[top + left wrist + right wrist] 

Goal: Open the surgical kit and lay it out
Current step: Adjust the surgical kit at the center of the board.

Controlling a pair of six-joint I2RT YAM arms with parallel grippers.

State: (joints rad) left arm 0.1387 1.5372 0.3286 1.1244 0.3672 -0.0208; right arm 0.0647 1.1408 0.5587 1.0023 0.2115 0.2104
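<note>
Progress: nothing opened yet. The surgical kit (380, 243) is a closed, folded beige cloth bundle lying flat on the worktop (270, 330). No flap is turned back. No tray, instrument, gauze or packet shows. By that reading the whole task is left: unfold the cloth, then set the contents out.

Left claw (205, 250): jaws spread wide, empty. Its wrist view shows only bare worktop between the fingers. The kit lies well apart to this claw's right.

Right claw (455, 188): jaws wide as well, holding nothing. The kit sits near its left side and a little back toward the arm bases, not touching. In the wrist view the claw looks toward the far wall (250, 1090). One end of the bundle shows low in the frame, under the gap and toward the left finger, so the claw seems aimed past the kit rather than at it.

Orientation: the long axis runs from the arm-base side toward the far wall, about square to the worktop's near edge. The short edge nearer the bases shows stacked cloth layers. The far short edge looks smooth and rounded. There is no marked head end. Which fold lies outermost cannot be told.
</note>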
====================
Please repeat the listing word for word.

[top + left wrist + right wrist] 

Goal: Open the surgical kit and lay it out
Current step: Adjust the surgical kit at the center of the board.

Controlling a pair of six-joint I2RT YAM arms with parallel grippers.

State: (joints rad) left arm 0.1387 1.5372 0.3286 1.1244 0.3672 -0.0208; right arm 0.0647 1.1408 0.5587 1.0023 0.2115 0.2104
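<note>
Progress: nothing opened yet. The surgical kit (380, 243) is a closed, folded beige cloth bundle lying flat on the worktop (270, 330). No flap is turned back. No tray, instrument, gauze or packet shows. By that reading the whole task is left: unfold the cloth, then set the contents out.

Left claw (205, 250): jaws spread wide, empty. Its wrist view shows only bare worktop between the fingers. The kit lies well apart to this claw's right.

Right claw (455, 188): jaws wide as well, holding nothing. The kit sits near its left side and a little back toward the arm bases, not touching. In the wrist view the claw looks toward the far wall (250, 1090). One end of the bundle shows low in the frame, under the gap and toward the left finger, so the claw seems aimed past the kit rather than at it.

Orientation: the long axis runs from the arm-base side toward the far wall, about square to the worktop's near edge. The short edge nearer the bases shows stacked cloth layers. The far short edge looks smooth and rounded. There is no marked head end. Which fold lies outermost cannot be told.
</note>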

The answer to this exercise is complete.